Berimbang, Tegas, Akurat
Indeks

Konsep Seni Budaya Manggarai Warnai Kegiatan FORMATIPMAN Malang

Malang.GardaNTT.id – Forum Diskusi  Teknologi Industri Pertanian Manggarai (FORMATIPMAN), Universitas Tribhuwan Tunggadewi (UNITRI) Malang melaksanakan Pelantikan dan Penerimaan Mahasiswa Baru, di gedung Komisi Kepemudaan (KOMKEP), Jl. Mayjen, Panjaitan no.22B, Malang, Sabtu (8/5/2021).

Ketua kordinator FORMATIPMAN, Krisostomus Sephariadi mengatakan, kegiatan tersebut dengan konsep seni berkebudayaan adat istiadat Manggarai yang di lambangkan dengan ‘Teti botol tuak’ sebagai bentuk nilai-nilai karakter yang terkandung dalam acara ritus tiba meka (Terima tamu.red) orang Manggarai yang bersifat kekeluargaan mewujudkan keterbukaan, keakraban, kerendahan hati, kehormatan, tanggung jawab, kepedulian, dan sopan santun.
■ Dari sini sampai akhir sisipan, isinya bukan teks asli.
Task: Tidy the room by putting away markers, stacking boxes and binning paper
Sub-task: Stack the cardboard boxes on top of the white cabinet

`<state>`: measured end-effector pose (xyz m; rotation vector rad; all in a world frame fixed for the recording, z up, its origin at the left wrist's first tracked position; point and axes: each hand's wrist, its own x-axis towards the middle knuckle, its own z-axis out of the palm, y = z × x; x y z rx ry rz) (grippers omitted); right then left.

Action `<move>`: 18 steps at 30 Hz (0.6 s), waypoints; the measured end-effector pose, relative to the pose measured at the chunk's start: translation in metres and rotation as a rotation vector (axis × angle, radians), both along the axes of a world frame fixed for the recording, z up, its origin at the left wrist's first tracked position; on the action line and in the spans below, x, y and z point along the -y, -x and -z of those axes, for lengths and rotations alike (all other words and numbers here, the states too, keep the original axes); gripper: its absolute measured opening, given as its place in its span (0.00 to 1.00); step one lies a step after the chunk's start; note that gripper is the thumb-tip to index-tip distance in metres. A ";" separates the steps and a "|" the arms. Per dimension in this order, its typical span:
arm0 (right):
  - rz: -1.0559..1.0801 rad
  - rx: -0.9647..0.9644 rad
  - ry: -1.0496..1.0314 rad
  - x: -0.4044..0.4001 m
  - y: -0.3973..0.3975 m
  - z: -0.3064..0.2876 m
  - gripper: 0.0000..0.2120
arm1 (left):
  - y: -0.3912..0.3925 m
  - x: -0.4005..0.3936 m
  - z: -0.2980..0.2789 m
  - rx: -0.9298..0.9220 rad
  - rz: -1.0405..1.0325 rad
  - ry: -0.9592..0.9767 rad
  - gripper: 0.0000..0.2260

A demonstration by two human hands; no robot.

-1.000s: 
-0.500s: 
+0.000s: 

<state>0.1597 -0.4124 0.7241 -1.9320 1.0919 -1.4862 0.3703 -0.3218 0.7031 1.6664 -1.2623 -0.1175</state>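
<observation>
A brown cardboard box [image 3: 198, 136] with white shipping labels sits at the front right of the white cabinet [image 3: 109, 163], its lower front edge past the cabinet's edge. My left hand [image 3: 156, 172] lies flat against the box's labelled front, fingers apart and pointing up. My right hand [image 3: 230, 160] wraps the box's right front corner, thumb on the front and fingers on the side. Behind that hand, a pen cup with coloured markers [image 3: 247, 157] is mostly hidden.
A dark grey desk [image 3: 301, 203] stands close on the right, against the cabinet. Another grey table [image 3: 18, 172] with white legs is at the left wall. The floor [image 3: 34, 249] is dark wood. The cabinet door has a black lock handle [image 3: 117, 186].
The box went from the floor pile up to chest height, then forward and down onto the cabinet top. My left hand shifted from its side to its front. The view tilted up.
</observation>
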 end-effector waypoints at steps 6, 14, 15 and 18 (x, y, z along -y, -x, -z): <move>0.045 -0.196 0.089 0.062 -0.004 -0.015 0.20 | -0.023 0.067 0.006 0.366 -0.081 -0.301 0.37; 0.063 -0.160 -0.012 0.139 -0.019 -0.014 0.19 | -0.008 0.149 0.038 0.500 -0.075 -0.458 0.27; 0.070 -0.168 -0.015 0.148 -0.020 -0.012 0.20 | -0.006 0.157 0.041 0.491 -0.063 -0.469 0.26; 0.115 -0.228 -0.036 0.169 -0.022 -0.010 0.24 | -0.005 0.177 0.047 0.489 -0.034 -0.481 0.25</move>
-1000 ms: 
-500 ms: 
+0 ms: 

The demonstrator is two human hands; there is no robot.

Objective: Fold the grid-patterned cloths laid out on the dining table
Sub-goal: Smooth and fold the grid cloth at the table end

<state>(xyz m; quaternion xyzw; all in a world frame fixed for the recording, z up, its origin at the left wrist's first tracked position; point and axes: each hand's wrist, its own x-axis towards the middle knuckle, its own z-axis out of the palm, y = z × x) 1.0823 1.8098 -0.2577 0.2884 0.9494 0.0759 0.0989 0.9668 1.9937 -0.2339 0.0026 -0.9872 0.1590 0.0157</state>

“Karena bentuk kebudayaan, panitia acara mengangkat tema ‘Anggom Hae Lako, Kapu Hae Wa’u’ artinya Anggom (Merangkul  sesama mahasiswa Manggarai Tip.red), Kapu Hae wau (Terima mahasiswa baru-red),” kata Tomi, di gedung Komisi Kepemudaan (KOMKEP).

Saat kegiatan berlangsung, peserta acara menampilkan tarian songke Manggarai sebagai bentuk tradisi budaya, pendidikan ditana rantau. Tak hanya tarian, salah satu anggota baru Tip juga, Kristina Yaneti Newol, membacakan Puisi  yang berjudul ‘Tundu Tenang Curup’ artinya mendengar pesan dari orang tua/keluarga.

Yane, pembawa puisi dalam kegiatan tersebut menjelaskan, dalam puisi tersebut terdapat empat paragraf, 18 baris. Setiap baris dan paragraf memiliki nilai nilai goet (ucapan.red) adat – istiadat Manggarai. Dalam paragraf ke empat berbunyi ‘lalong bakok wuat turung lako, curup de ema luju, neka mangas watang pangga, ronggo do’ong, lalong bakok koe duhu lakom, lalong rombeng koe du kolem.

“Lalong bakok du lako, lalong rombeng koe du kole yang berarti, harapan akan keberhasilan untuk mewujudkan cita-cita. Karena merantau merupakan, suatu hal yang sangat lumrah dalam sistem sosial masyarakat Manggarai. Hal itulah yang menjadi alasan mengapa ada go’et tersebut,” ungkapnya.

Lebih jauh Yane menjelaskan, bahwasannya setiap orang yang merantau harus mengalami perubahan minimal ada hasil yang bisa di bawa pulang ke kampung halaman.

“Itu kalau kita berbicara dalam konteks masyarakat Manggarai zaman dahulu.” tutupnya.